Extending the Lesson: Historical themes in the Sea Wing disaster
You can also use the sources provided on this site to encourage higher-order thinking about a number of historical themes and issues that relate to the Sea Wing disaster in Minnesota. Below are possible activities and discussion starters to extend student application of the content material provided in the sources. The information provided in the sources about the disaster does not provide a comprehensive picture of these issues, but it can serve as an introduction to a theme or as supplementary material to enhance your work with a theme that is already part of your curriculum.

Possible Themes:
Disaster strikes a community
Transportation Dangers

Theme One:
Disaster strikes a community

Objective:
The student will be able to:

  1. Describe and evaluate the impact of tragedy on a community and how a community can recover
Class Discussion:
Allow students time to discuss the following questions in small groups or as a class.

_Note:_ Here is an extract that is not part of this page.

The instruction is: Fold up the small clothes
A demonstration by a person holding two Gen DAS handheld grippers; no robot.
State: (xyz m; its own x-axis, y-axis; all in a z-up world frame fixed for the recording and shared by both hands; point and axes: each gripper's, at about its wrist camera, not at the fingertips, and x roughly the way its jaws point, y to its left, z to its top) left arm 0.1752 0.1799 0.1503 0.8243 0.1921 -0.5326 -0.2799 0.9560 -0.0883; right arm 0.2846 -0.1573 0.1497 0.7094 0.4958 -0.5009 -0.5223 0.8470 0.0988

  • What recent tragedies have we seen evidence of in the news lately? What do you think those communities are going through? What kinds of things do you think would help them in this time? What kinds of things will they need 6 months from now?
Optional activities:
  • Most communities have disaster management plans or teams who are prepared and trained for tragic events. Invite a member of your community's team to come to your class and discuss the things that they do to prepare for such an event.

  • The International Red Cross and the National Guard are often the first responders to events of this nature today. Have students research the history and work of the Red Cross, the National Guard, or other relief organizations and report their findings to the class.

  • How can current technology help in aiding victims of disasters? What inventions or devices can help make an event such as the Sea Wing disaster less deadly if it happened today?

  • Communities often go through stages of recovery after such events. Ask students to research in groups what those stages might be and how other communities can help the injured community continue.

Theme Two:
Transportation Dangers

Objectives:
The student will be able to:

  1. explain and examine the benefits and dangers of transportation, past and present.
Class Discussion:
In small groups, have students discuss the following questions. You may wish to provide these questions on an overhead transparency or supply a handout for student reference.

  • Ask students to list on the board what forms of transportation they think are most safe and most dangerous. Why do they choose what they do?

  • What do the statistics say about each form of transportation?

  • What role does new technology have in keeping us safe when we are traveling?

  • In what ways is transportation safer than it was 100 years ago? In what ways might it be more dangerous?

Optional activities:

  • Have students evaluate what role the media might play in our perception about the dangers of a certain form of transportation.

  • Ask students to research current information about safety devices (car seats, seat belts, etc.) to see what their strengths and weaknesses are and report to the class.

  • Have students create a poster that shows the development of a form of transportation from its invention to its current form, emphasizing safety features as they were added.

  • Have students debate the pros and cons of one form of transportation of their choice. What are the benefits? The dangers? The financial costs? How might their life be different if that form of transportation was not available?